But who can lift us up? The agnihotra. Then the Sun, which is Death, can allow us to be lifted onto his back, so we may see what lies beyond the Sun and are no longer touched by Death. How is it done? To escape Death, the feet have to be mounted firmly on Death. Then the journey begins. The Sun rises and carries us with it. Just by standing on Death — and only if Death helps us by carrying us on its back, as if it were a huge animal, without shaking us off — we will see the world that opens up beyond Death.

* * *

The Sun’s first name was Mārtāṇḍa, Dead Egg. It so happened that Aditi, the Limitless, had given birth to seven children, who then became the main gods, the Ādityas. But appearing from her womb immediately after was a formless being, “as broad as it was high”: it was Mārtāṇḍa, the Dead Egg. The gods decided not to throw it away because, they said: “that which is born after us must not be lost.” And they began to give it form. When we think of the Sun as the origin of life, the image is mixed with the memory of a formless being, “a mere lump of bodily matter.” Death and formlessness, which haunt life at every moment, are there from its very origin. Indeed, they are the foundation on which Vivasvat, the Radiant One, the Sun, rests, dazzling us with his light, who conceals first of all himself.

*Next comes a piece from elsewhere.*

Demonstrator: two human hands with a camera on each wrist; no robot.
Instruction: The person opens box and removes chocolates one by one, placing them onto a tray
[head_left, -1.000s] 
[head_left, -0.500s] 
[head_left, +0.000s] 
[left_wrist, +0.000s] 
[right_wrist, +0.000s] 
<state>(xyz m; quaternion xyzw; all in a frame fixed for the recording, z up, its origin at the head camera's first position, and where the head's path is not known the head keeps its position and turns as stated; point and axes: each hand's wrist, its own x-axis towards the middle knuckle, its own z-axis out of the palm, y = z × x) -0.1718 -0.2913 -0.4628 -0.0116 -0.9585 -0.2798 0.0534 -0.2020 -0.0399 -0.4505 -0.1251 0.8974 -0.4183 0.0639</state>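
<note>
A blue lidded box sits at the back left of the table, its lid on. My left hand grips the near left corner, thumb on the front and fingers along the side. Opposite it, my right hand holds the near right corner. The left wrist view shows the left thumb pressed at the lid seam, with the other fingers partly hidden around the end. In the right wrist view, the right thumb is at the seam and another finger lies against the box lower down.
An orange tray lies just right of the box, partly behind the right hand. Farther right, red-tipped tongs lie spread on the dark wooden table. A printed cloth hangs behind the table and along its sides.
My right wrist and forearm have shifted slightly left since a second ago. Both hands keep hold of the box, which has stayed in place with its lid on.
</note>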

If the Sun is Death, what is night? Once the evening libation has been performed, the vast expanse of darkness opens up. But, once again, points of reference are reversed. The darkness appears “rich in lights,” for the ceremony has lit it with the embers of Agni: “‘O you, rich in lights, may I safely reach your end!’ [the sacrificer] murmurs three times. She that is rich in lights ( citrāvasu ) is without doubt the night, since, in a certain way, she rests ( vas- ) after having gathered the lights ( citra ): so one doesn’t see clearly ( citram ) from a distance.

“Now, it was by means of these words that the ṛṣis safely reached the end of the night; and because of them the Rakṣas did not find them: because of them he too [the sacrificer] now safely reaches the end of the night; and because of them the Rakṣas do not find him. He murmurs this while standing.”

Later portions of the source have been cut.